Key Takeaways
- Bitcoin hit an intraday low of $67,521 on Bitstamp as ETF outflows and liquidations hit traders.
- Strategy sold 32 bitcoin, adding pressure to BTC sentiment after May’s outflows.
- Binance saw a $23.99M BTCUSDT liquidation as traders watched the $68K zone.
Market data placed bitcoin’s low at $67,521 on Bitstamp’s one-hour chart as of June 2, with the asset falling from the roughly $73,900 area in about 24 to 48 hours.

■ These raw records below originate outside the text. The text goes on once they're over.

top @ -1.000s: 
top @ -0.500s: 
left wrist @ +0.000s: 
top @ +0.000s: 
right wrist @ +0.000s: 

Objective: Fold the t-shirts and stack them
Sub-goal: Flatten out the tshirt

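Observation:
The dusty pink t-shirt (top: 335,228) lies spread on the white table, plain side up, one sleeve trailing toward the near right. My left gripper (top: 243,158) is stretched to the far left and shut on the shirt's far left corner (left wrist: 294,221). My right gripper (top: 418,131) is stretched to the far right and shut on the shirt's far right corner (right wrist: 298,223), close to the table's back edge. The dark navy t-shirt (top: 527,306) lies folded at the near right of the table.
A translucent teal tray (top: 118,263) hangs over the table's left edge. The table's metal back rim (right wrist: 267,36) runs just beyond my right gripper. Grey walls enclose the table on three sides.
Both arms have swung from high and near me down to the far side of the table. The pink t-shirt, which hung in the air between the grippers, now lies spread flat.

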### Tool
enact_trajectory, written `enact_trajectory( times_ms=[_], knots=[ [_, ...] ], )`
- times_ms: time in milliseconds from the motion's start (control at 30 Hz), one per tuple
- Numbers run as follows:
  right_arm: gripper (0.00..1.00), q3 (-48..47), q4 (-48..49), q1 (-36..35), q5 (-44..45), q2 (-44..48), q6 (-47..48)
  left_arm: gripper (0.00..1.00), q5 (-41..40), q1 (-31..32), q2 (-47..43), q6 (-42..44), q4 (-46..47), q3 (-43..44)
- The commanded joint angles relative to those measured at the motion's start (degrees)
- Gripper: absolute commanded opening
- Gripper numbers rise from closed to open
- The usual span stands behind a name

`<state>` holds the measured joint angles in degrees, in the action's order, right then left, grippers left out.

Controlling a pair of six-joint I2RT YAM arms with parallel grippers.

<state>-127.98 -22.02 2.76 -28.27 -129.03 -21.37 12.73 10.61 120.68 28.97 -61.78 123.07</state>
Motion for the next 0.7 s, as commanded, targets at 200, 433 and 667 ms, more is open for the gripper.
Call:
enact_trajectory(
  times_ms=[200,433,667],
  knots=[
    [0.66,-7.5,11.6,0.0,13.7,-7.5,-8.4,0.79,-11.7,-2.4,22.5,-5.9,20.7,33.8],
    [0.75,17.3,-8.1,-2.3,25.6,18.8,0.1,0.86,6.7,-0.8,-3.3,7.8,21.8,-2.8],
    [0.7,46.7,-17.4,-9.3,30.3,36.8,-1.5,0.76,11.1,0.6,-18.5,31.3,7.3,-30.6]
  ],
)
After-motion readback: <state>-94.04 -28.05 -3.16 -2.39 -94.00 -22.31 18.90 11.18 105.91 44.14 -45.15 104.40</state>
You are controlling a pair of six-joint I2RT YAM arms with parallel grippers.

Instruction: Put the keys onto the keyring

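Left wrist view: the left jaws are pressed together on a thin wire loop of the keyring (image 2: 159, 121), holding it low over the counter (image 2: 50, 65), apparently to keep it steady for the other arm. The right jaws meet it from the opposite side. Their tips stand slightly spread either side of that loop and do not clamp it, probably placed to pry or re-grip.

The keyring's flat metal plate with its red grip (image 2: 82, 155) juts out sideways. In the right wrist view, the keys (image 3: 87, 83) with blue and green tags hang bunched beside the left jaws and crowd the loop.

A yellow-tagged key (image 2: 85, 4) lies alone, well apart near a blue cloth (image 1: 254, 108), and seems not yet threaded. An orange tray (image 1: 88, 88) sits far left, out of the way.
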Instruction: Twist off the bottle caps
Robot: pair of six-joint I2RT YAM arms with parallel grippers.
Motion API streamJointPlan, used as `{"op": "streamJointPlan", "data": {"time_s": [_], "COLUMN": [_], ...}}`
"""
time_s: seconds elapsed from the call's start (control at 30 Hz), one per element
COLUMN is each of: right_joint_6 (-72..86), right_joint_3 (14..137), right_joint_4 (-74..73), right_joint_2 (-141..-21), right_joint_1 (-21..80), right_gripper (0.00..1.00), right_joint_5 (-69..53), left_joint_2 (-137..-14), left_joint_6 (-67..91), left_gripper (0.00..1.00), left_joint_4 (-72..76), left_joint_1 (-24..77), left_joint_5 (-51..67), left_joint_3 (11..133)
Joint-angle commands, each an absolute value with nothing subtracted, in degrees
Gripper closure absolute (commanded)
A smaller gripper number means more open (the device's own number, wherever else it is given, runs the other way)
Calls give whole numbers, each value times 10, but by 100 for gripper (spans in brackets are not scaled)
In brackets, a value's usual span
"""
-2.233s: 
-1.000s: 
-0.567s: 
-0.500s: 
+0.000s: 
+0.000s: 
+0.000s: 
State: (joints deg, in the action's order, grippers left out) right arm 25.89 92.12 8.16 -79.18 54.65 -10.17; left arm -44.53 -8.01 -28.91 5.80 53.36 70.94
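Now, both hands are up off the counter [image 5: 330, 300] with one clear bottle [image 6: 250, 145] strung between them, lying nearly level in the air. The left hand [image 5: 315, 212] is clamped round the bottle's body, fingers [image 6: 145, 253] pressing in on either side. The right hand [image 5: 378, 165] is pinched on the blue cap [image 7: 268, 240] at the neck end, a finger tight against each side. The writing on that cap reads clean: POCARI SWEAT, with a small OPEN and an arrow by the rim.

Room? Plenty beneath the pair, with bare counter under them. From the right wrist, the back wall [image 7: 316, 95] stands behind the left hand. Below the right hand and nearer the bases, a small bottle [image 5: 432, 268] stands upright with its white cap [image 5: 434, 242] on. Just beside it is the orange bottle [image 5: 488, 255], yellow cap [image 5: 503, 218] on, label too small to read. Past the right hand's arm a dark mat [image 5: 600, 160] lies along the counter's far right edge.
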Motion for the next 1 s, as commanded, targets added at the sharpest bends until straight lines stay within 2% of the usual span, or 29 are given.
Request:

That marks an 8% move in a short window, with lower highs, lower lows, and red candles defining the chart structure.
ETF outflows add pressure
The dominant pressure point remains U.S. spot bitcoin exchange-traded funds. For instance, May recorded $2.3 billion in net outflows, the largest monthly withdrawal of 2026, while recent weekly outflows stood near $1.67 billion.
Meanwhile, whales unloaded more than 6,000 BTC, and long-term holders cut exposure by close to 8% in one week. Spot bitcoin ETF outflows have persisted for 11 straight days, and Blackrock’s IBIT recorded $440.3 million in reductions on June 1, according to sosovalue.com stats.
ETF redemptions matter because the products have become a major channel for spot demand. When that demand weakens while whales and long-term holders distribute, bids can thin quickly near major psychological levels.
Strategy sale rattles sentiment
Strategy added a symbolic twist to the selloff. The company sold 32 bitcoin between May 26 and May 31 for about $2.5 million at an average net price of $77,135 per coin, according to an 8-K filing.
The sale was small beside Strategy’s 843,706 BTC holdings, but it marked the company’s first disclosed net bitcoin disposal and was tied to STRC perpetual preferred stock dividend payments.
That distinction matters for traders because Strategy has long been viewed as a persistent corporate buyer. Even a modest sale can weaken confidence when price action is already fragile.
Leverage turns the drop into a cascade
The sharper move came through derivatives. A liquidation snapshot from Coinglass showed $785.38 million in crypto liquidations over the past 24 hours, including $674.10 million in longs and $111.28 million in shorts.
That means longs accounted for roughly 86% of the day’s wipeout. Liquidation data further showed 143,422 traders liquidated, with the largest single liquidation near $23.99 million on Binance’s BTCUSDT market.
Over the past hour prior to press time, bitcoin-specific liquidations reached $103.07 million, including $96.92 million in longs and $6.16 million in shorts. Ethereum followed with $35.15 million in liquidations, also mostly long positions between 9:30 a.m. and 10:30 a.m. ET on Tuesday.
The structure points to a long squeeze, not a short squeeze. Once bitcoin lost the $70,000 to $72,000 zone, forced selling accelerated the move and left little room for relief candles.
What traders are watching now
The near-term line is the $68,000 area. Holding it could give bitcoin room for a relief bounce, especially if ETF flows turn positive or geopolitical stress eases.
A clean reclaim of roughly $73,800 would weaken the immediate bearish setup and reopen the path toward $77,000. Failure to hold near $68,000 keeps the market exposed to another downside test.
For traders, the watch list is straightforward: daily exchange-traded product flows, Strategy-related filings, U.S.-Iran headlines, Trump’s unpredictable statements, oil prices, and broader risk sentiment. Together, those inputs are now steering bitcoin’s short-term tape more than any single chart level.